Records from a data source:
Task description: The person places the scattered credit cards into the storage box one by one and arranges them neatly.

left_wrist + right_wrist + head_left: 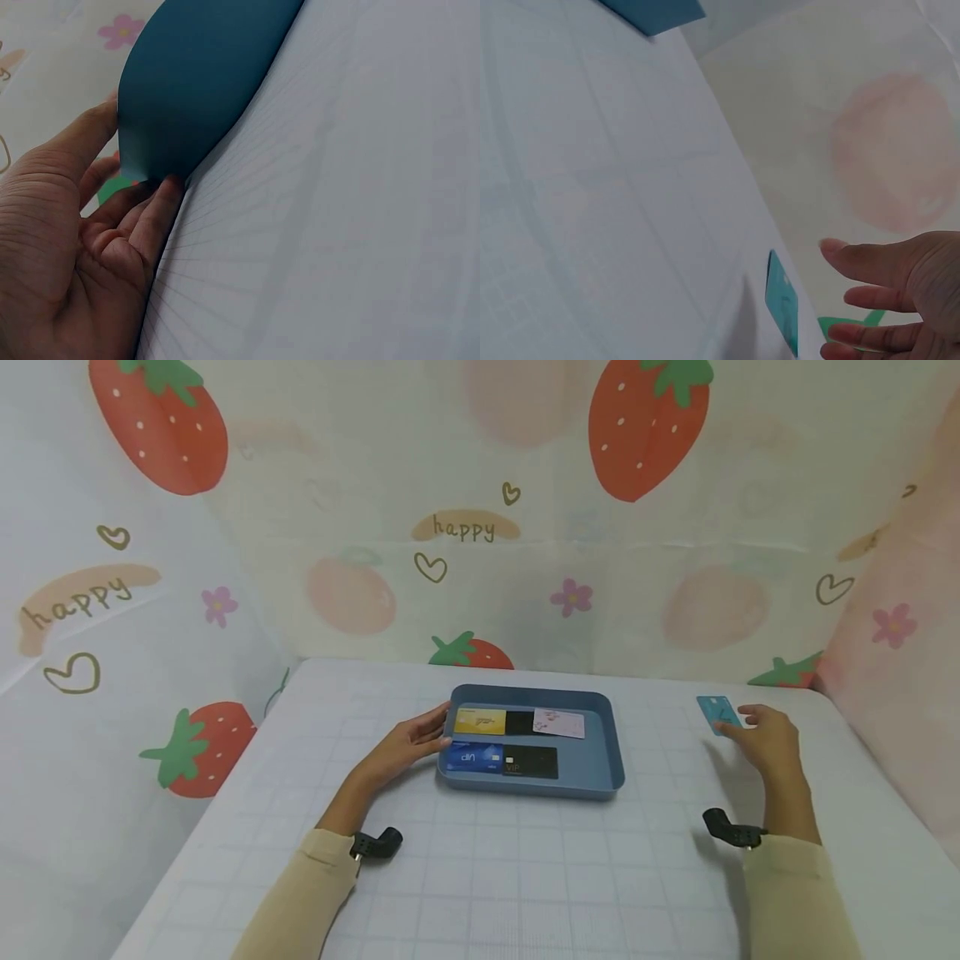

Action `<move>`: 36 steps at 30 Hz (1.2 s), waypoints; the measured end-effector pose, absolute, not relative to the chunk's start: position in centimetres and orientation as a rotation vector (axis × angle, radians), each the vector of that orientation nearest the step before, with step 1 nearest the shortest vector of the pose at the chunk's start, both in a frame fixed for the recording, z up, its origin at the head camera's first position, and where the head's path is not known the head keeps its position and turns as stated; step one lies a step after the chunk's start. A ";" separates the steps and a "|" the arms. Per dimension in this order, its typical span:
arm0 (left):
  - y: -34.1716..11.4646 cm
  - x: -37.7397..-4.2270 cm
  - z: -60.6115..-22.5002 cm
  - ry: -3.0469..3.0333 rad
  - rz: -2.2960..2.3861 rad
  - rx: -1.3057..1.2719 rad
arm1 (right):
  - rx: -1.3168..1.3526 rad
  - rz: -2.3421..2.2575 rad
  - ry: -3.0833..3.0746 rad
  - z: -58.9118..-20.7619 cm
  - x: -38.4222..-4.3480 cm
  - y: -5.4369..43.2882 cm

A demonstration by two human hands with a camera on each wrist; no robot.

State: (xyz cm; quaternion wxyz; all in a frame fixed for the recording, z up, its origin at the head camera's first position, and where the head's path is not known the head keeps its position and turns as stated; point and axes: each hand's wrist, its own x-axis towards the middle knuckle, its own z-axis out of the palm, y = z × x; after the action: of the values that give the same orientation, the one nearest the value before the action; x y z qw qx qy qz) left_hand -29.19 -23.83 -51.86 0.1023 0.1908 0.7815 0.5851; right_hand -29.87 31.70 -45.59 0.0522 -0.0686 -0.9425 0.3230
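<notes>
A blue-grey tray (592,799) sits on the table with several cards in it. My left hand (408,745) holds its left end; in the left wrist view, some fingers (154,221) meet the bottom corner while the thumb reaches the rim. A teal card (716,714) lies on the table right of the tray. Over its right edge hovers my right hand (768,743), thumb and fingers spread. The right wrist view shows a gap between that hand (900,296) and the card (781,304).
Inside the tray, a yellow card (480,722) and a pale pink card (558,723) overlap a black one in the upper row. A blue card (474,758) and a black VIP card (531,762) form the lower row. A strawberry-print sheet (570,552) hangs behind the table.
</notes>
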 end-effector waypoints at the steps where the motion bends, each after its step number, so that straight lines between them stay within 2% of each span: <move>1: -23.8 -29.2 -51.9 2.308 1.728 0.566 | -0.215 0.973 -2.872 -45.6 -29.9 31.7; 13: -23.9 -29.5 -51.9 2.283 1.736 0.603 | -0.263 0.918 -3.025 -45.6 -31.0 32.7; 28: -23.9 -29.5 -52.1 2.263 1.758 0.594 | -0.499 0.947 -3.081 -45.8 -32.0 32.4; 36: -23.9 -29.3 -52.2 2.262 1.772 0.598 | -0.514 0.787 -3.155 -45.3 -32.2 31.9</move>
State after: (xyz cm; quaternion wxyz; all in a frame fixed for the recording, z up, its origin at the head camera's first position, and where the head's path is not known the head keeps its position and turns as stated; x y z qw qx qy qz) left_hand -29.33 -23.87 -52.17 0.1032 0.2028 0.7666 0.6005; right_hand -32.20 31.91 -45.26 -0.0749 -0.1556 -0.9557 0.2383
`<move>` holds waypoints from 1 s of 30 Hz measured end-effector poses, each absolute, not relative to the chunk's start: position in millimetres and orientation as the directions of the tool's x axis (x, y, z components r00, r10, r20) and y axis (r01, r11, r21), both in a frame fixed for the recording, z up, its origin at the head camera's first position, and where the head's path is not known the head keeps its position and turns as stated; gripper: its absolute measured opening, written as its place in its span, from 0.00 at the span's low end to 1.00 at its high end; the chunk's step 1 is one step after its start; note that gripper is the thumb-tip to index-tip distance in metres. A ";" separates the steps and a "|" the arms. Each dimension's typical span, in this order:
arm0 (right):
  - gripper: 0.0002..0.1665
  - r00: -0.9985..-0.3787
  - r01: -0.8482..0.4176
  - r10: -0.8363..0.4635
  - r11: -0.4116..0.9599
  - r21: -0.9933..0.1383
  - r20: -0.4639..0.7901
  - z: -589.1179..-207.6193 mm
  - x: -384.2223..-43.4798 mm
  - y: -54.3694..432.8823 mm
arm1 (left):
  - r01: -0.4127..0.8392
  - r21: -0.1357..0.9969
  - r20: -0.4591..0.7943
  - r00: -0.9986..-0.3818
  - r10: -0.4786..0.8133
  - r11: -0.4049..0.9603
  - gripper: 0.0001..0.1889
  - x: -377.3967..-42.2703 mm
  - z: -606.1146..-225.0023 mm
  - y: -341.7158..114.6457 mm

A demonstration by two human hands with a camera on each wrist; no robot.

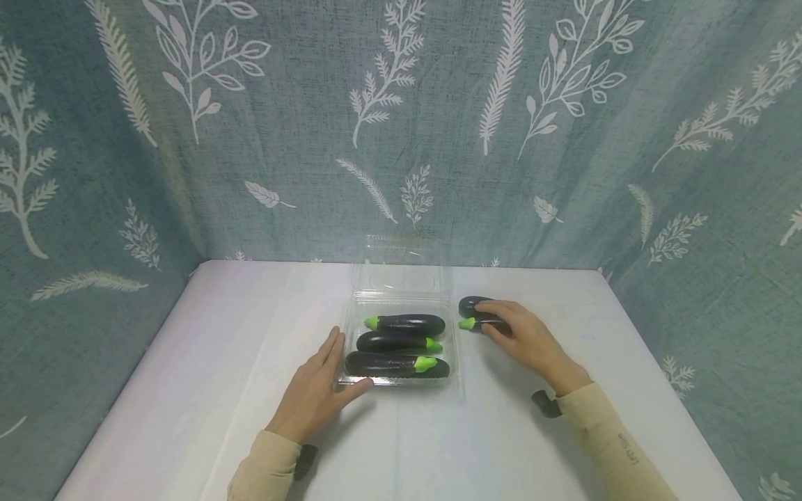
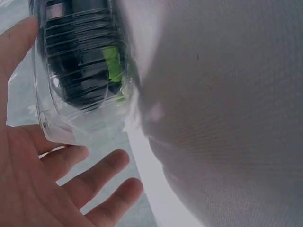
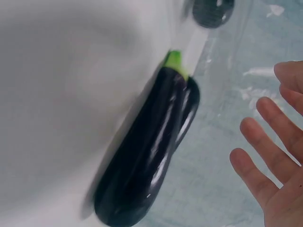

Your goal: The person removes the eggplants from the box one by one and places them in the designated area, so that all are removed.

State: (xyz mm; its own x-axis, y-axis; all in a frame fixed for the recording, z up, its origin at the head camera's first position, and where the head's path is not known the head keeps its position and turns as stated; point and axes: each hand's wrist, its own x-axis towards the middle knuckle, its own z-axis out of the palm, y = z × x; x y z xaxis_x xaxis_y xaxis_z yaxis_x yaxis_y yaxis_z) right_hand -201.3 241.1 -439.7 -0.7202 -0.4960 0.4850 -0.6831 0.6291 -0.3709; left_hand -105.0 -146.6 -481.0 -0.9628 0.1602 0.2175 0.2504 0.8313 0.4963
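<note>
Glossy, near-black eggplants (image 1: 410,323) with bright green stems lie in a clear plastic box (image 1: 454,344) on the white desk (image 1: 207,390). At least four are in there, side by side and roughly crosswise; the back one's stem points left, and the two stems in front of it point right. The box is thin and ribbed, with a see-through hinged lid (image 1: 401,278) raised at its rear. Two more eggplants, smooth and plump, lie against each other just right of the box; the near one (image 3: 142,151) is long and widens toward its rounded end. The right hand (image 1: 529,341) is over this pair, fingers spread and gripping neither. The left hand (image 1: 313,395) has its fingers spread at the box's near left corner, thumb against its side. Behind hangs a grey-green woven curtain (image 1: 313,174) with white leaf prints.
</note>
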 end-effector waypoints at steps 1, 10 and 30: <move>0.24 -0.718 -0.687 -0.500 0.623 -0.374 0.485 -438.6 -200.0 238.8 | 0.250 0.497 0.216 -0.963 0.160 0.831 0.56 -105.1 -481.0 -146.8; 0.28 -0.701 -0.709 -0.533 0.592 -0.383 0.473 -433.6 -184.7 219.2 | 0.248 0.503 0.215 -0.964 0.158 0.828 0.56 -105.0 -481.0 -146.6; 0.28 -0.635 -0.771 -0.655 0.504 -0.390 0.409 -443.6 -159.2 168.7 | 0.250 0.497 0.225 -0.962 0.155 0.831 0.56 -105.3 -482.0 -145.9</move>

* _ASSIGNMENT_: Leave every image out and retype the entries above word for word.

* _EXERCISE RESULT_:
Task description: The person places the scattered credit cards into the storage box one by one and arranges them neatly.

left_wrist + right_wrist + head_left: 

Action `<move>`: 36 steps at 30 Hz (1.2 s), waypoints; the measured end-effector pose, absolute, not relative to the chunk's start: position in centimetres and orientation as a rotation vector (axis × angle, radians), each the vector of that orientation nearest the step before, with step 1 nearest the shortest vector of the pose at the chunk's start, both in a frame fixed for the recording, z up, its origin at the head camera's first position, and where the head's path is not known the head keeps its position and turns as stated; step one lies a step after the chunk's start. A ";" separates the steps and a "|" the arms. Per dimension in this order, its typical span:
arm0 (left):
  - y: -34.1716..11.4646 cm
  - x: -37.7397..-4.2270 cm
  - z: -60.6115..-22.5002 cm
  - ry: -3.0469..3.0333 rad
  - rz: -2.2960..2.3861 rad
  - rx: -1.3057..1.2719 rad
arm1 (right):
  - rx: -1.3168..1.3526 rad
  - rz: -2.3421..2.2575 rad
  - ry: -3.0833..3.0746 rad
  - z: -58.9118..-20.7619 cm
  - x: -38.4222..-4.3480 cm
  - y: -5.4369..43.2882 cm

A demonstration by two human hands with a camera on each wrist; no robot.

State: (xyz cm; quaternion wxyz; all in a frame fixed for the recording, z up, its origin at the head camera's first position, and where the head's path is not known the head keeps its position and turns as stated; point and axes: each hand's wrist, its own x-axis towards the middle knuckle, its own z-axis out of the palm, y = z × x; after the action: of the values that give the same orientation, the one nearest the value before the action; x y z qw qx qy qz) left_hand -29.19 -23.83 -51.86 0.1023 0.1908 0.7815 0.5851; right_hand -29.87 31.70 -45.59 0.0522 -0.0686 -0.9425 0.3230
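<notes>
A blue-grey tray (592,799) sits on the table with several cards in it. My left hand (408,745) holds its left end; in the left wrist view, some fingers (154,221) meet the bottom corner while the thumb reaches the rim. A teal card (716,714) lies on the table right of the tray. Over its right edge hovers my right hand (768,743), thumb and fingers spread. The right wrist view shows a gap between that hand (900,296) and the card (781,304).
Inside the tray, a yellow card (480,722) and a pale pink card (558,723) overlap a black one in the upper row. A blue card (474,758) and a black VIP card (531,762) form the lower row. A strawberry-print sheet (570,552) hangs behind the table.
</notes>
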 end-effector waypoints at the steps where the motion bends, each after its step number, so that straight lines between them stay within 2% of each span: <move>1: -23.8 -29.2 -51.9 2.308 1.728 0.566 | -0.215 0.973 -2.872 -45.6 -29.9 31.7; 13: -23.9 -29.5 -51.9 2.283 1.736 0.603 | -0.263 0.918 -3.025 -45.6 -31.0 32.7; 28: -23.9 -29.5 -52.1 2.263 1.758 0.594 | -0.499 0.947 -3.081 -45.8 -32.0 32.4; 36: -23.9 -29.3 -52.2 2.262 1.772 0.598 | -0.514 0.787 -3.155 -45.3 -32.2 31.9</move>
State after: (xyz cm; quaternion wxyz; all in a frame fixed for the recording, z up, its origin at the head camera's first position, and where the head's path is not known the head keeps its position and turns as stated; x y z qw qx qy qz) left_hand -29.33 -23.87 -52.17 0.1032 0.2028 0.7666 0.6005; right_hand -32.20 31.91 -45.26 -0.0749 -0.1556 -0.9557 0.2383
`<move>` holds waypoints from 1 s of 30 Hz measured end-effector poses, each absolute, not relative to the chunk's start: position in millimetres and orientation as the directions of the tool's x axis (x, y, z components r00, r10, r20) and y axis (r01, r11, r21), both in a frame fixed for the recording, z up, its origin at the head camera's first position, and where the head's path is not known the head keeps its position and turns as stated; gripper: its absolute measured opening, written as its place in its span, from 0.00 at the span's low end to 1.00 at its high end; the chunk's step 1 is one step after its start; note that gripper is the thumb-tip to index-tip distance in metres. A ";" separates the steps and a "|" the arms. Each dimension's typical span, in this order:
arm0 (right):
  - gripper: 0.0002..0.1665
  - r00: -0.9985..-0.3787
  - r01: -0.8482..0.4176
  - r10: -0.8363..0.4635
  - r11: -0.4116..0.9599
  - r21: -0.9933..0.1383
  - r20: -0.4639..0.7901
  - z: -589.1179..-207.6193 mm
  - x: -384.2223..-43.4798 mm
  - y: -54.3694..432.8823 mm
arm1 (left):
  - r01: -0.4127..0.8392
  - r21: -0.1357..0.9969
  - r20: -0.4591..0.7943
  - r00: -0.9986..-0.3818
  - r10: -0.4786..0.8133
  - r11: -0.4049..0.9603
  - gripper: 0.0001..0.1889
  - x: -377.3967..-42.2703 mm
  - z: -606.1146..-225.0023 mm
  - y: -341.7158..114.6457 mm

A demonstration by two human hands with a camera on each wrist; no robot.


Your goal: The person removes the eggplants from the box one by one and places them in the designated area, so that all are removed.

State: (xyz mm; its own x-axis, y-axis; all in a frame fixed for the recording, z up, its origin at the head camera's first position, and where the head's path is not known the head keeps its position and turns as stated; point and axes: each hand's wrist, its own x-axis towards the middle knuckle, its own z-axis out of the palm, y = z × x; x y z xaxis_x xaxis_y xaxis_z yaxis_x yaxis_y yaxis_z) right_hand -201.3 241.1 -439.7 -0.7202 -0.4960 0.4850 -0.6831 0.6291 -0.3709; left_hand -105.0 -146.6 -481.0 -0.9628 0.1602 0.2175 0.2504 0.8313 0.4963
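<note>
Glossy, near-black eggplants (image 1: 410,323) with bright green stems lie in a clear plastic box (image 1: 454,344) on the white desk (image 1: 207,390). At least four are in there, side by side and roughly crosswise; the back one's stem points left, and the two stems in front of it point right. The box is thin and ribbed, with a see-through hinged lid (image 1: 401,278) raised at its rear. Two more eggplants, smooth and plump, lie against each other just right of the box; the near one (image 3: 142,151) is long and widens toward its rounded end. The right hand (image 1: 529,341) is over this pair, fingers spread and gripping neither. The left hand (image 1: 313,395) has its fingers spread at the box's near left corner, thumb against its side. Behind hangs a grey-green woven curtain (image 1: 313,174) with white leaf prints.
</note>
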 end-effector waypoints at steps 1, 10 and 30: <move>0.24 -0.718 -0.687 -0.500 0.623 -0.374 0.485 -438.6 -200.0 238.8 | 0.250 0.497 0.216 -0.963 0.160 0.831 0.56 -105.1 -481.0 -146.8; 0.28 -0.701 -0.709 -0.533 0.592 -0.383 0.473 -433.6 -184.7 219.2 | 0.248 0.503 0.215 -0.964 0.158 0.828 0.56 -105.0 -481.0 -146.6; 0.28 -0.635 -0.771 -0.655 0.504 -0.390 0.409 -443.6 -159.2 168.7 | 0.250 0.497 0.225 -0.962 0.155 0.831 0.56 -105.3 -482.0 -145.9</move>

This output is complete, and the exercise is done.